ACTIVITY: Reproduce the records exactly. Leave the pictures out.

(Data items)
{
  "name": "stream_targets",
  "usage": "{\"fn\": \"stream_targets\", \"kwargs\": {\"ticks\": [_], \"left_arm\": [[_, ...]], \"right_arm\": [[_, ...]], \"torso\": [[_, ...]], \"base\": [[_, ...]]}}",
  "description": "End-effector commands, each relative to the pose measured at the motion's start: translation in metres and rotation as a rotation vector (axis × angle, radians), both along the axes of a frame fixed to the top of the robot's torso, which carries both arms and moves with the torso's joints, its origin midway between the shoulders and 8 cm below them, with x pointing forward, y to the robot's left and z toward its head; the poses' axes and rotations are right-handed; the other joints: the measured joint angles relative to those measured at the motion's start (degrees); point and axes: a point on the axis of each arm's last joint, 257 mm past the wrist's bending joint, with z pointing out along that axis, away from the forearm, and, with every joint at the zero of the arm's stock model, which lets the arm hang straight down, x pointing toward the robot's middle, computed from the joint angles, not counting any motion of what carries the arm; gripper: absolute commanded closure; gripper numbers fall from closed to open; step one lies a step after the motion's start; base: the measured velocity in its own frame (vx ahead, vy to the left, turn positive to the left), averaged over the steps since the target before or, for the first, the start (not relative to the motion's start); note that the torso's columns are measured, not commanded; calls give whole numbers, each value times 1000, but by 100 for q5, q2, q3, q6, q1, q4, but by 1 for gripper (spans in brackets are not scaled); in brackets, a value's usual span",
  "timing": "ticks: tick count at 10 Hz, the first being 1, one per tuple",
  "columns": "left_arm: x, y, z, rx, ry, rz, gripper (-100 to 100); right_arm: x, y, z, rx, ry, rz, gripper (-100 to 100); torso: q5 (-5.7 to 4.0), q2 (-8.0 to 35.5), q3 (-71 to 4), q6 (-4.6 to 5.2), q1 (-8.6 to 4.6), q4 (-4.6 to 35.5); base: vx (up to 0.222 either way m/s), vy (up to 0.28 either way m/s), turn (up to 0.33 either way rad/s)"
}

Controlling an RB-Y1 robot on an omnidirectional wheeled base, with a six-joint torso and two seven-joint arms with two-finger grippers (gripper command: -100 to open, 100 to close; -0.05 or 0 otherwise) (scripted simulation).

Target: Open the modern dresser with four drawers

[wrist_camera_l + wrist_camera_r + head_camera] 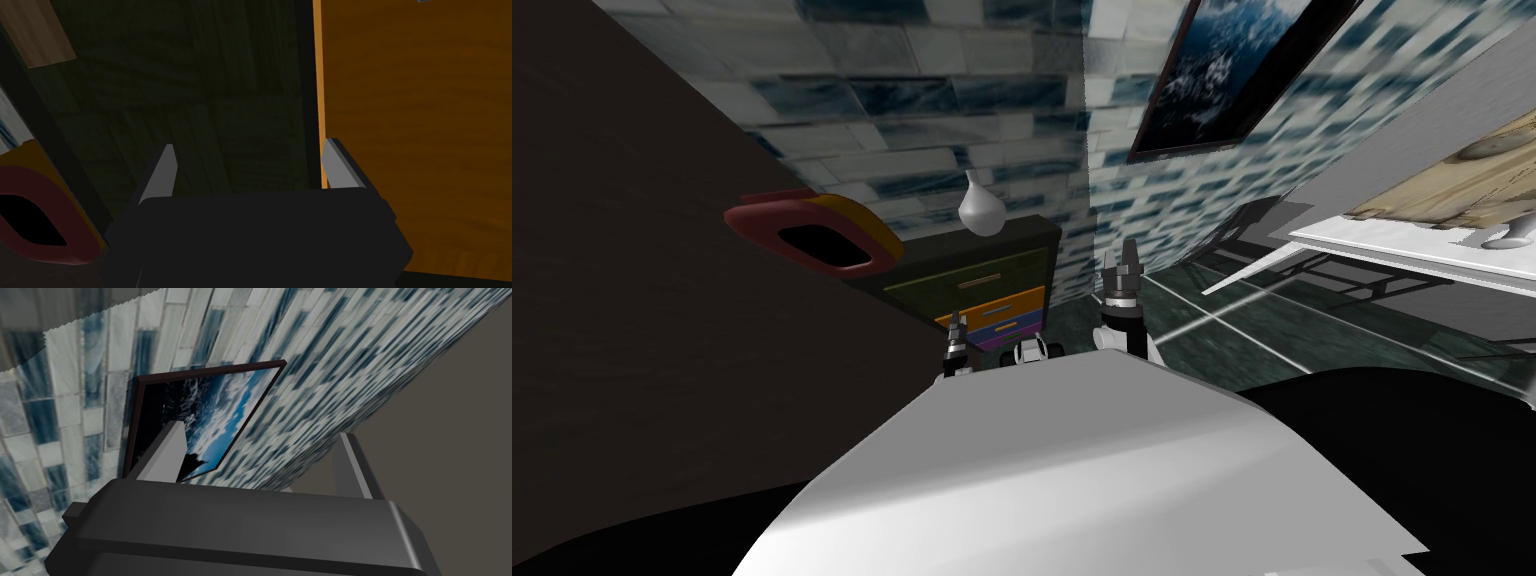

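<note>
As the head view looks down, the dresser [982, 290] stands at about twelve o'clock against the tiled wall, all its drawers seemingly shut. It has a dark green drawer [967, 278] uppermost, an orange drawer [997, 305] under it and a purple one lower down. A white vase [980, 205] rests on its top, and a red-rimmed yellow object [812, 235] juts out at ten o'clock from the dresser. The left end effector [955, 330] is just in front of the drawers. The right end effector [1120, 268] is raised at two o'clock from it, well clear, and a white bench [1412, 255] lies out at three o'clock.

In the left wrist view, the blades are spread wide and hold nothing. One faces the green front and the other sits at the edge of the orange front. The green drawer's pale handle [42, 35] is well off to one side, not between the blades.

In the right wrist view, the blades are likewise wide apart and empty.

The risk, as I judge it, is closing here: the blades would meet on flat wood and catch nothing (or scrape across the seam). Sliding toward the handle could also knock the red-rimmed object, which is near, and a hard tug might rock the vase.
</note>
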Motion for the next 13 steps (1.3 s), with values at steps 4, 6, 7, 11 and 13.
{"fn": "stream_targets", "kwargs": {"ticks": [4, 6, 7, 11, 13], "left_arm": [[-8, 10, -44, -23, 70, 34, -100], [-12, 10, -61, -41, 94, 49, -100], [-13, 10, -63, -42, 98, 50, -100], [-22, -1, -97, -107, 146, 83, -100], [-24, -8, -104, -131, 155, 90, -100]], "right_arm": [[0, 0, 0, 0, 0, 0, 0], [0, 0, 0, 0, 0, 0, 0], [0, 0, 0, 0, 0, 0, 0], [0, 0, 0, 0, 0, 0, 0], [0, 0, 0, 0, 0, 0, 0]], "torso": [[0, 2, 1, 0, -2, 1], [0, -1, 0, 0, -2, 0], [-1, -1, 0, 0, -5, 0], [-1, -1, 0, 0, -4, 0], [0, 2, 1, 0, 1, 0]], "base": [[27, -34, 10], [32, -36, 15], [24, -33, 5], [27, -31, 11], [17, -22, 4]]}}
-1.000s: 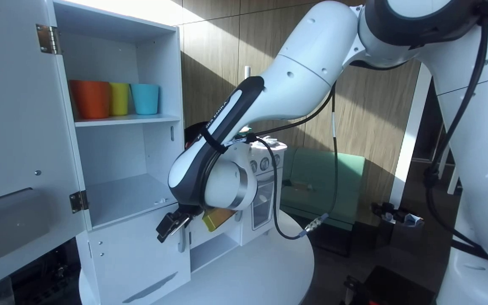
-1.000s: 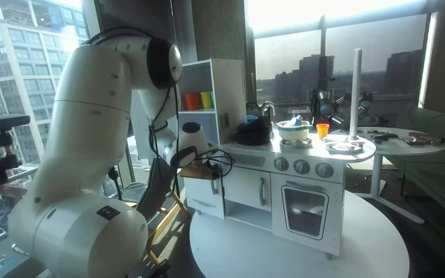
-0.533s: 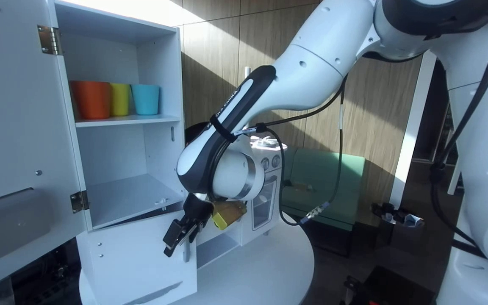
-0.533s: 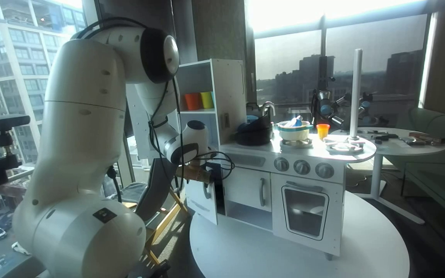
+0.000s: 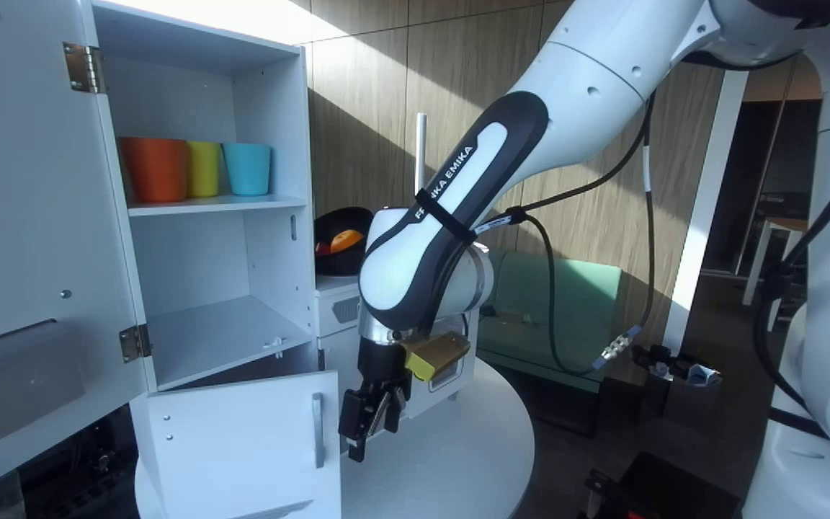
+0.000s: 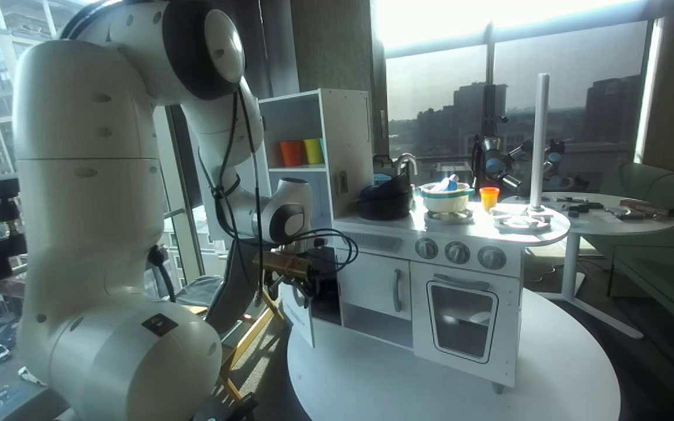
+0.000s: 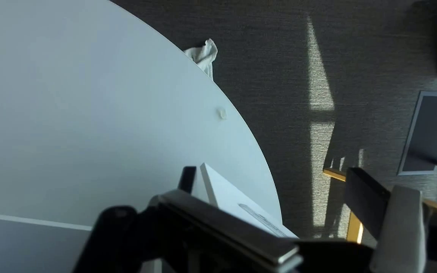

ANSWER BELOW:
{
  "name": "stream_targets",
  "usage": "{\"fn\": \"stream_targets\", \"kwargs\": {\"ticks\": [_], \"left_arm\": [[_, ...]], \"right_arm\": [[_, ...]], \"torso\": [[_, ...]], \"base\": [[_, ...]]}}",
  "description": "End-effector commands, each relative to the pose measured at the motion's start: translation in metres and rotation as a rotation vector (axis × angle, radians), both along the axes of a frame fixed to the top of the robot's torso, which carries both arms and moves with the torso's joints, its origin midway between the shoulders and 8 cm below them, with x pointing forward, y to the robot's left and z toward its head; the poses' axes and rotations are right-handed; the other joints: the measured joint angles relative to those measured at the motion's start (degrees); point and axes: a point on the axis of each arm's last joint, 257 mm past the wrist's bending joint, with z pointing out along that axis, away from the forearm, and, with every joint at the zero of the arm's stock model, which lets the arm hang straight down, x pointing toward the robot's middle, computed from the joint angles, not counting any motion of what carries the arm; gripper: absolute commanded closure; gripper numbers fall from closed to open; step one lies a step after the motion's start; base: the measured velocity in its own frame (vx ahead, vy to the left, turn positive to the left), averaged over the steps since the target before or, for the first, the start (not relative to the motion's start); note that the torso's columns are measured, not commanded; calls give whole numbers, each value times 1000, but by 100 for q5, q2, q3, q6, q1, q4, but by 1 for gripper (spans in brackets are not scaled); in brackets, a value's usual span",
  "timing": "ticks: tick count at 10 Hz, the first being 1, one per tuple",
  "columns": "left_arm: x, y, z, rx, ry, rz, gripper (-100 to 100); right_arm: x, y, z, rx, ry, rz, gripper (-100 to 100); torso: q5 (-5.7 to 4.0), q2 (-8.0 to 35.5), q3 (-71 to 4), q6 (-4.6 to 5.2), q1 (-8.6 to 4.6), q4 (-4.6 to 35.5); base: vx (up to 0.222 either way m/s), vy (up to 0.28 either way m/s), turn (up to 0.33 either way rad/s)"
}

Controlling an RB-Y1 robot on an omnidirectional wheeled base, with a six-joint torso and two seven-joint arms with two-finger grippers (gripper command: -100 to open, 100 to close; -0.05 or 0 otherwise) (scripted simulation).

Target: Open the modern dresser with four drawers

[wrist_camera_l + wrist_camera_r + head_camera] 

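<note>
As the head view looks down, the dresser [982, 290] stands at about twelve o'clock against the tiled wall, all its drawers seemingly shut. It has a dark green drawer [967, 278] uppermost, an orange drawer [997, 305] under it and a purple one lower down. A white vase [980, 205] rests on its top, and a red-rimmed yellow object [812, 235] juts out at ten o'clock from the dresser. The left end effector [955, 330] is just in front of the drawers. The right end effector [1120, 268] is raised at two o'clock from it, well clear, and a white bench [1412, 255] lies out at three o'clock.

In the left wrist view, the blades are spread wide and hold nothing. One faces the green front and the other sits at the edge of the orange front. The green drawer's pale handle [42, 35] is well off to one side, not between the blades.

In the right wrist view, the blades are likewise wide apart and empty.

The risk, as I judge it, is closing here: the blades would meet on flat wood and catch nothing (or scrape across the seam). Sliding toward the handle could also knock the red-rimmed object, which is near, and a hard tug might rock the vase.
</note>
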Motion for the next 13 steps (1.3 s), with values at steps 4, 6, 7, 11 and 13.
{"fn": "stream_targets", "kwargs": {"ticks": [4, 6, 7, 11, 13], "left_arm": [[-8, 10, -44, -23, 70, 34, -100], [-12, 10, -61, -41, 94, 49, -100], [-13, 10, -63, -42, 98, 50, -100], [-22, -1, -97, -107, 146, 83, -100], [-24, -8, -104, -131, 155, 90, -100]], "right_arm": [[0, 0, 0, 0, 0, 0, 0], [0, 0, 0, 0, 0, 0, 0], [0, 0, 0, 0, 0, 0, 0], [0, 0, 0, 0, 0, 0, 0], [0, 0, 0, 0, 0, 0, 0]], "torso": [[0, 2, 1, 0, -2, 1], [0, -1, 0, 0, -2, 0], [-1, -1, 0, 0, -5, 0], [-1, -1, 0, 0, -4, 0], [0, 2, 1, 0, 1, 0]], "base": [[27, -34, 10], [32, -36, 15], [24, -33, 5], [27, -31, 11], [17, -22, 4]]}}
-1.000s: 
-1.000s: 
-0.533s: 
-0.533s: 
+0.000s: 
+0.000s: 
+0.000s: 

The work is done, and the output is complete.